(Stored dataset items)
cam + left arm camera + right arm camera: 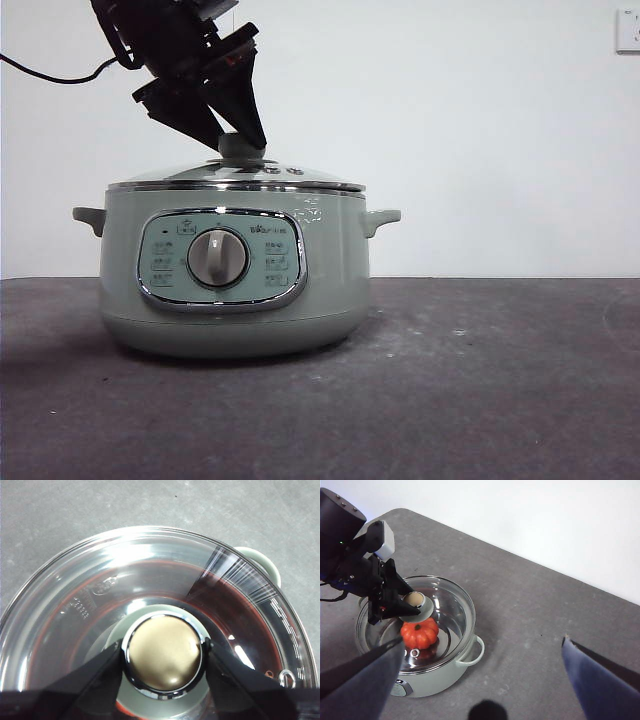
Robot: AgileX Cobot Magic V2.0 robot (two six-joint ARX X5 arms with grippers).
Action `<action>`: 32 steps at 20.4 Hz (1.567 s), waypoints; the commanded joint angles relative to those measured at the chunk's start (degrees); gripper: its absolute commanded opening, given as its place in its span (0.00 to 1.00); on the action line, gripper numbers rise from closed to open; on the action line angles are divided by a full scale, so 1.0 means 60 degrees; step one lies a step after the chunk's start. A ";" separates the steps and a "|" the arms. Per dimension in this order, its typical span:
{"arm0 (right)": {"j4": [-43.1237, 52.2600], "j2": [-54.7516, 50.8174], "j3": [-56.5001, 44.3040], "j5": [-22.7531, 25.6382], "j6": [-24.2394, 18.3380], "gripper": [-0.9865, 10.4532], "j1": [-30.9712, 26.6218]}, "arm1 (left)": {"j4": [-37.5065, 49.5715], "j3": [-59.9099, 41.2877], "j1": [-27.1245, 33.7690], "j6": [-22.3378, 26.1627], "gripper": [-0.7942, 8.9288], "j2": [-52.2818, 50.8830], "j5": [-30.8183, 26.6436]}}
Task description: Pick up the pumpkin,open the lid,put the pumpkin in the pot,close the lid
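The sage-green pot (235,300) stands on the dark table with the glass lid (240,178) seated flat on its rim. My left gripper (240,140) comes down from the upper left, and its jaws press both sides of the lid's knob (165,652). Through the glass lid (452,605) the right wrist view shows the orange pumpkin (420,634) lying inside the pot (440,677), under the left gripper (415,605). In the front view the pot's wall hides the pumpkin. My right gripper (482,641) hangs high above the table to the pot's side, open and holding nothing.
The pot's side handles (385,217) stick out at both ends. A black cable (50,75) trails from the left arm. Bare grey table (535,630) stretches beside the pot, and a white wall (480,130) stands behind it.
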 commanded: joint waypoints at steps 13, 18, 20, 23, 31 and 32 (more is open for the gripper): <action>-0.0415 0.0015 -0.0011 -0.0044 0.0058 0.64 0.0025 | -0.1249 -0.0302 0.0007 -0.0076 0.44 0.0291 -0.0018; -0.0973 0.0015 -0.0011 -0.1045 0.0171 0.63 0.0025 | -0.1253 -0.0288 0.0007 -0.0076 0.59 0.0255 -0.0011; -0.1191 0.0015 -0.0011 -0.1341 0.0211 0.63 0.0025 | -0.1260 -0.0284 0.0007 -0.0076 0.59 0.0189 -0.0007; -0.1457 0.0018 -0.0011 -0.1596 0.0215 0.63 0.0025 | -0.1293 -0.0262 0.0007 -0.0076 0.59 0.0066 -0.0018; -0.1956 0.0015 -0.0011 -0.1778 0.0306 0.63 0.0025 | -0.2193 0.0517 0.0007 -0.0073 0.59 -0.0783 -0.0011; -0.2065 0.0015 -0.0011 -0.1792 0.0306 0.63 0.0025 | -0.2663 0.0801 0.0007 -0.0073 0.58 -0.0998 0.0004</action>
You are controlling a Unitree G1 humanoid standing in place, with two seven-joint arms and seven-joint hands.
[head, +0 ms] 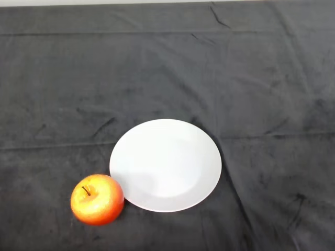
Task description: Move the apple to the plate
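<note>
One apple [97, 199] sits stem-up on the dark-clothed desk [261, 78], at the lower-left rim of the white plate [165, 165], seemingly just touching it.

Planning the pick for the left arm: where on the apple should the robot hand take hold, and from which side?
Probably around the round middle of the apple, coming from above or its left. It stands upright, stem up, and its right side sits against the rim of the plate, so the left and near sides are free.

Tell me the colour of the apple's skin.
Orange-red with yellow near the stem; the apple shows best in the head view.
</note>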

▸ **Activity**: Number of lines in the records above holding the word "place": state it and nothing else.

▸ **Task solution**: 2